The interrupt is not an issue for memory I/O size as long as you set the PSW bit on entry. I guess I could make that automatic on any interrupt. I hadn't thought of that, thanks. The PSW is automatically saved on the data stack while the return address is saved on the return stack. RETI restores them both while RET only does the return.

I actually like my approach to the stacks. The way I handle literals and the CALL/JUMP instructions the return stack is more of an address register backed up by a stack while the data stack is pretty much just for data. It does Forth loops pretty efficiently. The overall design was a trade off between optimizing the instruction efficiency and keeping the processor size small, both to limit the resources used in an FPGA.

- J
- Jecel
  
  Contact options for registered users
Vote on answer
posted
17 years ago

Tue, Sep 5, 2006 1:03 AM

This is an interesting instruction set and seems to make good use of the two stacks.

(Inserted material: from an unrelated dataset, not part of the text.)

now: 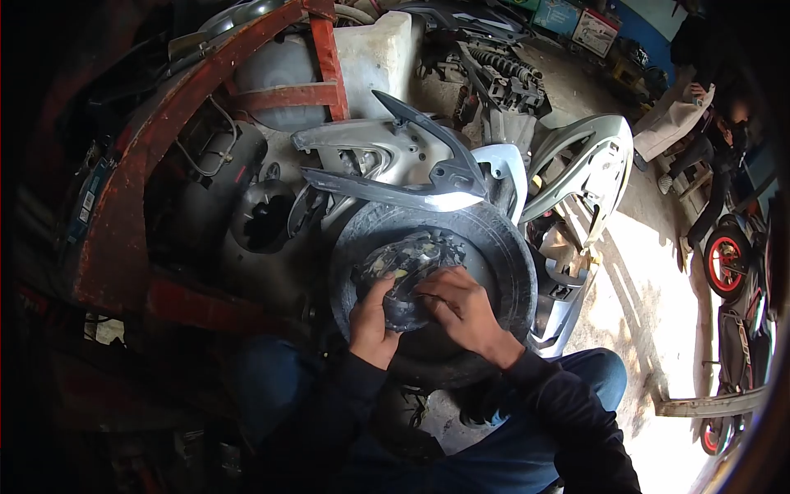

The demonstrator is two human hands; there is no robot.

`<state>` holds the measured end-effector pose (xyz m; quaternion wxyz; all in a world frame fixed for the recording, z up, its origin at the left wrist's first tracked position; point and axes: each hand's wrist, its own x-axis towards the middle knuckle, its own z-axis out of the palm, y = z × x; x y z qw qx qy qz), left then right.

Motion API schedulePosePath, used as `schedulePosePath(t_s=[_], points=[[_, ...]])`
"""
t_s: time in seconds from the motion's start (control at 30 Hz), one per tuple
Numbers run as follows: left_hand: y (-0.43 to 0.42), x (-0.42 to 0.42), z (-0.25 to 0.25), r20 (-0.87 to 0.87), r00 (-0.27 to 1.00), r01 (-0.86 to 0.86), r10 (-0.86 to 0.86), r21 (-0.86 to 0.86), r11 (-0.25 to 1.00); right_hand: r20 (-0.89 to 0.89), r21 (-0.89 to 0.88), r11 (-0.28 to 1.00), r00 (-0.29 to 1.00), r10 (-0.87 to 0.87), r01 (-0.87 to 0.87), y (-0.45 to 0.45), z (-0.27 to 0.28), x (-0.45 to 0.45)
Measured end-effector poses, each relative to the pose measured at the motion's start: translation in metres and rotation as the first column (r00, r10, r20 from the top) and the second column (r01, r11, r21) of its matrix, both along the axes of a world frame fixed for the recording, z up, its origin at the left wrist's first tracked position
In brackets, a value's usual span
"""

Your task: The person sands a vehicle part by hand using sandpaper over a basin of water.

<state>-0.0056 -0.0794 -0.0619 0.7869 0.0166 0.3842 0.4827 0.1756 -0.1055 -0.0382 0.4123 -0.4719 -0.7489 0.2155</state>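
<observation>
A dark, mottled part (411, 262) with pale yellowish patches is held over a round black tub or tyre (518, 272). My left hand (374, 328) grips its lower left side, thumb on top. My right hand (462, 309) lies against its right side with bent fingers pressed together; whatever they may pinch is too small to make out. Just beyond, a dark curved trim piece (387, 191) rests across the far rim. Behind that lies a grey plastic fairing (411, 152), and a pale looped panel (588, 160) stands to the right.
A rusty red metal frame (123, 198) arches on the left beside a dark cylindrical tank (218, 165). A shock absorber (510, 64) lies at the back. At right are another person (724, 132), a motorcycle with a red-rimmed wheel (726, 257) and a wooden beam (708, 405).
</observation>
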Motion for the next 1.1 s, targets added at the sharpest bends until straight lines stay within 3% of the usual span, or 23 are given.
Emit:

My impression is that neither Microblaze nor NIOS II would do a particularly good job of executing Forth since their memory instructions seem to be of the simple register+short immediate offset type. Contrast that with the ARM (or any CISC) which can use pre-decrement and post-increment (or pre-increment and post-decrement) to move things to and from the stack.

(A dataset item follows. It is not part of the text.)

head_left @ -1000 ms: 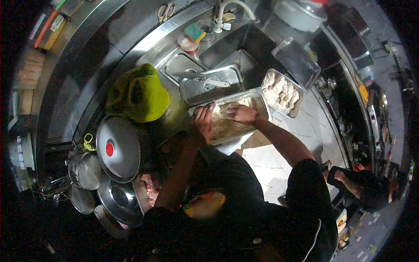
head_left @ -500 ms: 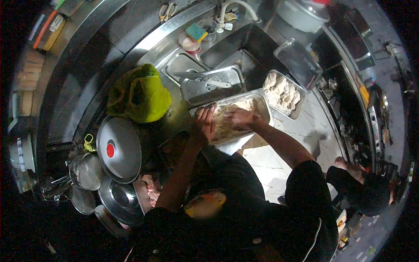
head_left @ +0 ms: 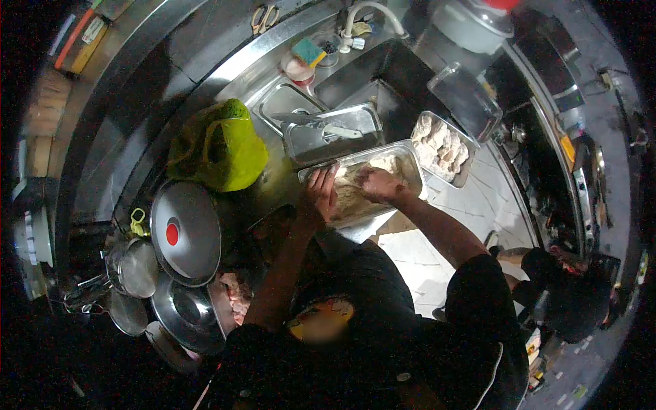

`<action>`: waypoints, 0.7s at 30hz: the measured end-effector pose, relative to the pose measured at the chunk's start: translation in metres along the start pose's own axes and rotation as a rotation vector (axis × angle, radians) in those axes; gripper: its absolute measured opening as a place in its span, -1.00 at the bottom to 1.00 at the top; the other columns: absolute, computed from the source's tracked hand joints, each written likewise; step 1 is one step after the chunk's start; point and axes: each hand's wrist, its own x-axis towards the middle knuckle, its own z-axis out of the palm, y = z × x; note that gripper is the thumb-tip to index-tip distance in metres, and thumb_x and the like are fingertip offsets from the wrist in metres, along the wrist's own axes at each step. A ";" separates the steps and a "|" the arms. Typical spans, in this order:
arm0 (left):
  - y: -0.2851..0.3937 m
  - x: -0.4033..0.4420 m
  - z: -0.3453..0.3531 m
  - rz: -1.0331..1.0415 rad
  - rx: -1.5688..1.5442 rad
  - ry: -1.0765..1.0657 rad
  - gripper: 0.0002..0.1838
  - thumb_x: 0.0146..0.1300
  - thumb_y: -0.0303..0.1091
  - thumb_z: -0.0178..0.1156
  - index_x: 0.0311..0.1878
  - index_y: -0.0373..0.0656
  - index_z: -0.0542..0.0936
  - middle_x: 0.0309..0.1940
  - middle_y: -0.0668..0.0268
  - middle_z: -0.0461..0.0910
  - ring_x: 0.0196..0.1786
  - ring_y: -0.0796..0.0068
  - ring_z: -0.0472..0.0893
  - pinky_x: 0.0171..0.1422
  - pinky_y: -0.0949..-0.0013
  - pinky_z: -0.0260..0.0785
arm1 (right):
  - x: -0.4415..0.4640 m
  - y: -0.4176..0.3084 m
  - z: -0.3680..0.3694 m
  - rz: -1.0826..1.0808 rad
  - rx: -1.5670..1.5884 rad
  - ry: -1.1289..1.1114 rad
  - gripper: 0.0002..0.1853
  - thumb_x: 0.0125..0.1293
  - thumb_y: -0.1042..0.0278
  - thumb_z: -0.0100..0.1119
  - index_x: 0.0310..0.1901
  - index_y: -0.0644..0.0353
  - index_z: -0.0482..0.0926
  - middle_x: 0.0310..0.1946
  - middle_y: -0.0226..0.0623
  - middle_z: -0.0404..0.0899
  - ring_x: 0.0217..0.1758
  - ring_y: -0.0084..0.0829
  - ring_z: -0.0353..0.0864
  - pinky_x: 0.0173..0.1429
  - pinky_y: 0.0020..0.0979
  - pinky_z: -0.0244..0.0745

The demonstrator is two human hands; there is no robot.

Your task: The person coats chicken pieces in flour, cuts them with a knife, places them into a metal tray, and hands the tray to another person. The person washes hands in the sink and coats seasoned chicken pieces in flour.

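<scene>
My big metal pan (head_left: 414, 164) sits beside the sink (head_left: 403, 75), with a tray (head_left: 466, 179) of white, lumpy pieces (head_left: 443, 149) just right of it. I think I'm mixing the white powder (head_left: 391, 162) in the pan, so next I need gentle turning. My right hand (head_left: 381, 186) is in the pan, more curled than before; I can't tell if it grips anything. My left hand (head_left: 321, 193) lies over the pan's left end, its grip unclear.
</scene>
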 end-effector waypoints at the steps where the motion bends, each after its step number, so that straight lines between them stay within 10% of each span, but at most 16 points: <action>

The native code for this particular task, however, would be reasonably small and fast for nearly any RISC including the two proprietary cores. Just two loads, two stores, an increment, a comparison and a branch (the last two are often a single instruction).

-- Jecel

- J
- jacko
  
  Contact options for registered users
Vote on answer
posted
17 years ago

Tue, Sep 5, 2006 6:57 AM

hi

i'm on the final bit of the indi core, which is the sequencing unit. i have decided to go for a 4 clock bus cycle, and so a read takes 4 cycles etc.

there are 4 bus cycle types read, write, fetch and bushalt. so this gives 16 "microcode lines".

the question is a solution for minimum area would be best done as a 16 way decoder, or as a fourway 4 parallel decoder with a 4 way post mux??

any input on minimum area solutions??

cheers

- J
- jacko
  
  Contact options for registered users
Vote on answer
posted
17 years ago

Tue, Sep 5, 2006 9:02 AM

hi

just wondering if grey code (1 bit change) addressed stack memory might be useful for cutting down carry chain logic for pre-post dec/inc addressing??

cheers

- J
- Jim Granville
  
  Contact options for registered users
Vote on answer
posted
17 years ago

Tue, Sep 5, 2006 10:54 AM

Not sure exactly what you are getting at here ? Gray code ctrs might only toggle one bit, but their creation is more complex than binary counters - often it is Binary ctrs + XOR's.

- ie they are not likely to be faster counters. Johnson counters can avoid carry chains, but they have lower densities (do not cover all binary states)

The best solution could vary with exact target device & mappings, and counter length, so I'd suggest create some of each candidate, and check the reported speeds.

-jg

- J
- J Thomas
  
  Contact options for registered users
Vote on answer
posted
17 years ago

Tue, Sep 5, 2006 11:59 AM

I wouldn't expect it to. Do you have a good algorithm for incrementing grey code? If you have a good method it might be better.